С Анною же происходило то, что она явно скрывала от них все, что с нею происходило. Они замечали, как она расцвела и похорошела, но замечали и внезапную, вдруг с такою силою пропарывающую ее расцветшее и счастливое лицо муку, что еле удерживались от желания схватить ее за плечи, как делали это в детстве, когда она пыталась что-то скрыть от них, накричать на нее, потребовать, чтобы она опомнилась и поняла, что никого ближе них – отца и матери – у нее нет и никогда не будет. Обоим приходило в голову, что Анна влюблена и ей отвечают взаимностью, иначе она не сияла бы так, но, зная ее душевную правдивость, они понимали, с каким ужасом она ждет возвращения мужа из Японии и каково ей будет обманывать его. Хотя в том, что именно на обман-то она и не пойдет, ни мать, ни отец не сомневались: слишком прямой и ясной была ее душа. Но тут в голову начинало лезть другое: у того человека, которого она любила, была, наверное, семья и, может быть, дети, и Анна разрывается от сознания своей вины перед его женою и детьми. Это был, как говорится, «один вариант». «Другим вариантом» могло быть и то, что она хочет по-настоящему соединиться с тем человеком, которого любит, и ей тяжела его нерешительность. Жестокой она не была и не могла стать даже от очень сильной любви, но то, что она может ревновать, и слепнуть от ревности, и мучиться ею, и Бог знает в чем подозревать даже того, кого очень сильно любит, – это было, к сожалению, похоже на нее, и никто, кроме родителей, не знал за ней этой вот вспыльчивой мнительности.
– Туда ему она все равно не может ничего написать, – вдруг сказала Елена Александровна, глядя, как горка песка, насыпанного у террасы, становится слегка фиолетовой от гаснущего в небе солнца. – Ведь письма читают.
Константина Андреевича нисколько не удивило, что жена выхватила из потока их общих мыслей именно ту, которая сейчас особенно занимала его.
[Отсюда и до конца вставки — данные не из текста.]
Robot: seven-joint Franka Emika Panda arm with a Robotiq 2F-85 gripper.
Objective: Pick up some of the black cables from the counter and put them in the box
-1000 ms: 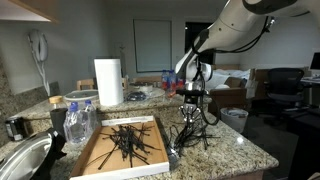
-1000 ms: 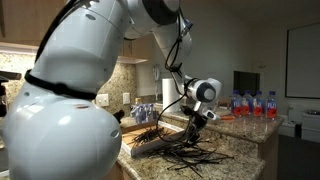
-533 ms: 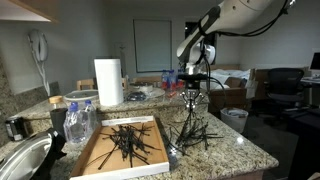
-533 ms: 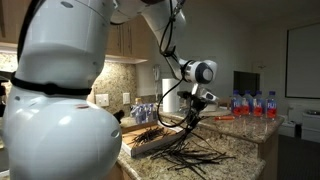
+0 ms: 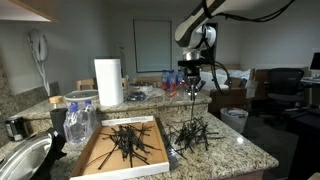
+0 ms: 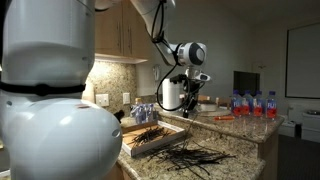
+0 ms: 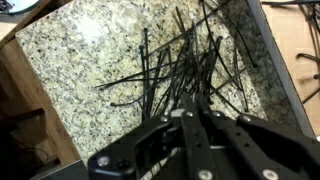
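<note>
My gripper [image 5: 193, 89] hangs high above the granite counter, to the right of the box, and also shows in another exterior view [image 6: 191, 99]. Its jaws are shut on a few black cables [image 5: 193, 112] that dangle straight down toward the loose pile of black cables [image 5: 190, 135] on the counter. The pile also shows in an exterior view [image 6: 195, 156] and in the wrist view [image 7: 185, 62], below my gripper [image 7: 187, 112]. The shallow cardboard box [image 5: 95, 158] holds several black cables [image 5: 125, 143]; it also shows in an exterior view [image 6: 150, 141].
A paper towel roll [image 5: 108, 82] and water bottles [image 5: 78, 120] stand left of the box, with a sink [image 5: 20, 160] at the far left. More water bottles [image 6: 255, 104] stand at the counter's far end. The counter edge [image 5: 255, 150] runs near the pile.
My gripper has risen well above the counter with a few cables in its jaws. The strands now hang stretched from it while the rest of the pile stays on the counter.
</note>
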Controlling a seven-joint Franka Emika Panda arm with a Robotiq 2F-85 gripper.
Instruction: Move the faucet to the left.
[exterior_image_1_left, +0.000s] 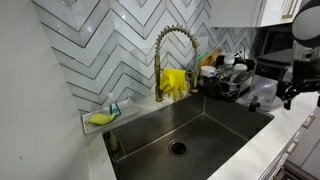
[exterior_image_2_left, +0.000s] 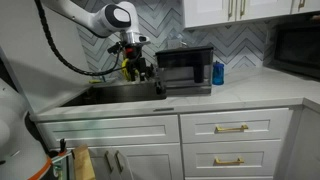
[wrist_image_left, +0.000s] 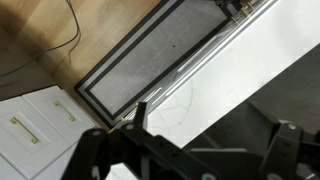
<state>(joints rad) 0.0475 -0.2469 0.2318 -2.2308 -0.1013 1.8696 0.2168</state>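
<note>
The brass-gold gooseneck faucet (exterior_image_1_left: 159, 68) stands behind the steel sink (exterior_image_1_left: 200, 125), its coiled spring arch high against the chevron tile wall. Yellow gloves (exterior_image_1_left: 176, 82) hang just beside its stem. My gripper (exterior_image_1_left: 291, 95) hangs well away from the faucet, at the frame's right edge above the white counter's edge. In an exterior view my gripper (exterior_image_2_left: 141, 66) is over the sink area in front of the microwave, and the arm hides the faucet. In the wrist view the dark fingers (wrist_image_left: 190, 160) are spread wide with nothing between them, above white counter.
A dish rack (exterior_image_1_left: 226, 82) with dishes stands beside the gloves. A sponge holder (exterior_image_1_left: 101, 118) sits at the sink's other end. A black microwave (exterior_image_2_left: 186, 70) and a blue bottle (exterior_image_2_left: 218, 72) stand on the counter. The wrist view shows a floor mat (wrist_image_left: 140, 65) and cabinet drawers (wrist_image_left: 35, 120).
</note>
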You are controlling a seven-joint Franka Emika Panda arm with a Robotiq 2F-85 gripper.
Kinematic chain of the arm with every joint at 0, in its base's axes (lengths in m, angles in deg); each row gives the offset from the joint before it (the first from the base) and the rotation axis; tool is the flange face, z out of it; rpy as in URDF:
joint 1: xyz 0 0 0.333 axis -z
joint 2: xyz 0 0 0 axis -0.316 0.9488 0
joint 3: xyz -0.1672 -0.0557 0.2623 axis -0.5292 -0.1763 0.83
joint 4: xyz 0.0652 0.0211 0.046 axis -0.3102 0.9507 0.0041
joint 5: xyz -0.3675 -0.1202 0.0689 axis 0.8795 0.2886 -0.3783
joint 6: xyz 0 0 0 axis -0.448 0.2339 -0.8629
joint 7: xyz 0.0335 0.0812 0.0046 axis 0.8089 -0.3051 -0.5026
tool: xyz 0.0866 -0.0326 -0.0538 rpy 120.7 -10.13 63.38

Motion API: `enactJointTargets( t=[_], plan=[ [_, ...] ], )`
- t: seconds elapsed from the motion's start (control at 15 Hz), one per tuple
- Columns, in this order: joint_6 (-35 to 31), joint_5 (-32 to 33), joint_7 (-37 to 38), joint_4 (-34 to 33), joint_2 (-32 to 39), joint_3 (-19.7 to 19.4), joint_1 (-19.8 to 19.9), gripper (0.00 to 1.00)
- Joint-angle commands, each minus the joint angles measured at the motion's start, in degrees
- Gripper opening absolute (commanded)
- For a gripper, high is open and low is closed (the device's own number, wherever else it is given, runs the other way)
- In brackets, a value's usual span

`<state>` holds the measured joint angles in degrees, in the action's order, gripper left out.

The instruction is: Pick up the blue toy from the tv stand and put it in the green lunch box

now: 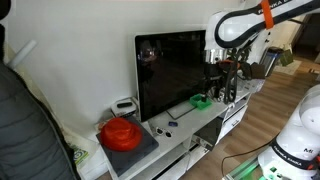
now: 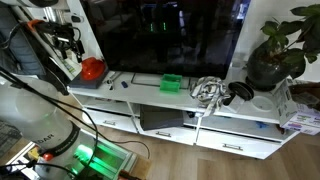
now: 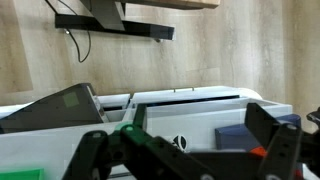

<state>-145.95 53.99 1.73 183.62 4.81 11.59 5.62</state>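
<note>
Crowding the green lunch box [image 2: 171, 82]: television [image 2: 165, 35] behind, cables [image 2: 207, 90] beside.

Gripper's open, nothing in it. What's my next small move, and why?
Probably bring the gripper down toward the blue toy on the tv stand: it hangs open and empty well above the stand, and the toy lies outside the green lunch box.

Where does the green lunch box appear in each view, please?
Exterior view: green lunch box on the tv stand, at the lower right corner of the TV.
Exterior view: green lunch box mid-stand, below the TV.
Wrist view: not clearly shown; a small green patch is unidentifiable.
Shared landmark: the TV.
</note>
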Motion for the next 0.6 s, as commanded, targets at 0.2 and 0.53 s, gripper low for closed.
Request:
enactJointTargets(
  t=[0.2,0.53],
  plan=[
    [-13.28,16.28,-0.47,-0.65,7.63,5.72,0.89,1.00],
    [-36.14,22.76,-2.40,1.67,17.34,4.42,1.71,1.00]
  ],
)
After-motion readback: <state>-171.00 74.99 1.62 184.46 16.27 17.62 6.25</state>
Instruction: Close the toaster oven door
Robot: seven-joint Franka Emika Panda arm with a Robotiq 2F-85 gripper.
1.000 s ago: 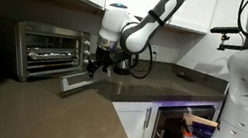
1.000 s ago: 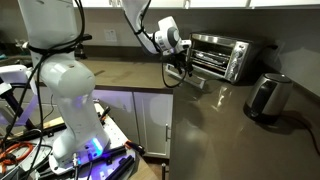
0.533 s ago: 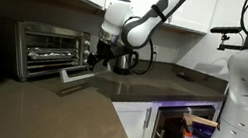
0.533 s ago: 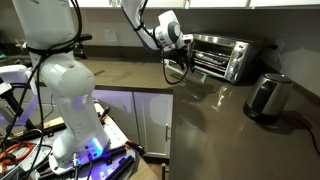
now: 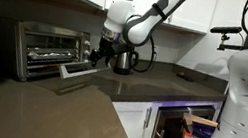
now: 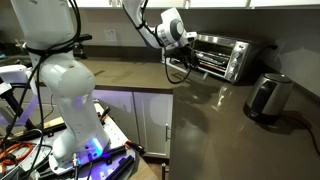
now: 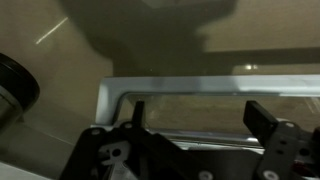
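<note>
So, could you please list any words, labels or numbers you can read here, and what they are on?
None can be read.
Any markings on the boxy stainless-steel toaster oven or the steel electric kettle are too small and blurred.

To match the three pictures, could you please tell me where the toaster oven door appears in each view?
In an exterior view: the door is left of centre, tilted partly open in front of the oven.
In an exterior view: the door is right of centre, at the oven's front.
Wrist view: the door spans the middle, handle bar across.
Shared landmark: the gripper, at the door.
</note>
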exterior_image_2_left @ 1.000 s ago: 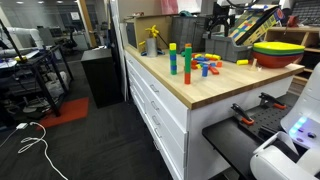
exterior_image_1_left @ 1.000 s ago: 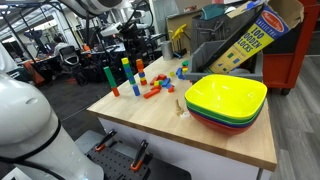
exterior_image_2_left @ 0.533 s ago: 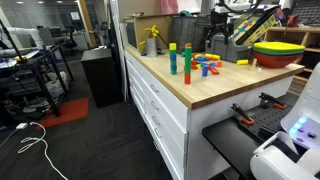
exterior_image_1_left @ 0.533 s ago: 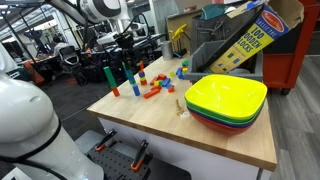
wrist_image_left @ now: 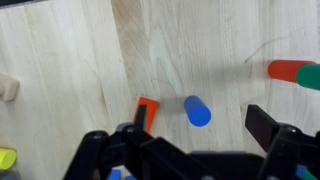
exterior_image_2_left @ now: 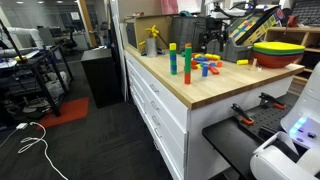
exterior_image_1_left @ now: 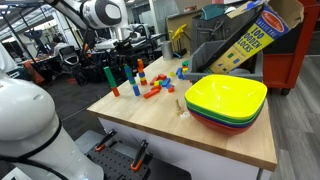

– Ты хочешь сказать, что лучше оставить как есть? То есть чтобы этот сидел там, подальше, и ничего не знал, а она здесь жила так, как ей хочется?
Елена Александровна обеими руками схватилась за виски:
– Да кто тебе вообще сказал, что у нее кто-то есть? Ты свою дочь плохо знаешь! Она ни за что не пойдет ни на какой адюльтер!
– Это ты говоришь: «адюльтер», а она этих слов даже не слышала! Посмотри на нее!
– А я не смотрела?
И тут же оба почувствовали, что эта маленькая, якобы раздраженная перепалка достигла цели: они дали себе возможность погорячиться, и теперь можно было либо снова замолчать, либо заговорить другими, проникающими друг в друга словами, которые их осеняли легко, когда разговор шел об Анне.
– Костя, я его боюсь.
– Этого?
– Да, этого. Он ненормальный.
– Нормальный. Но это другая нормальность, не наша.
– Нет, тоже неверно. Ты говоришь о том, какой он в остальной жизни, а мне сейчас дела до этого нет! А уж в таких делах, как семья да, не дай Бог, измена, в таких делах нормальных людей вообще не бывает! Это уж спокон веков, Костя, так было! Он, что ли, обрадоваться должен, если она ему скажет, что уходит к другому?
– Леля! Мы с тобой сейчас фантазируем, вот что! Какой вдруг: другой? Ты говоришь: она вся переменилась. Согласен. А может, ей просто вздохнулось легко, когда он уехал?
Елена Александровна опустила глаза и вся как-то съежилась.
– Что? – спросил он.
– Костя, я тебе не хотела говорить... Но тут я нашла, когда мы убирали...
Константин Андреевич огненно покраснел.
– И что ты нашла?
– Да там, за кроватью...
– Так что ты нашла?
Они не смотрели друг на друга. Елена Александровна глубоко вздохнула, пошла в комнату и вернулась с темно-синей, тонкой шерсти, мужской майкой, скомканной и пропахшей пылью.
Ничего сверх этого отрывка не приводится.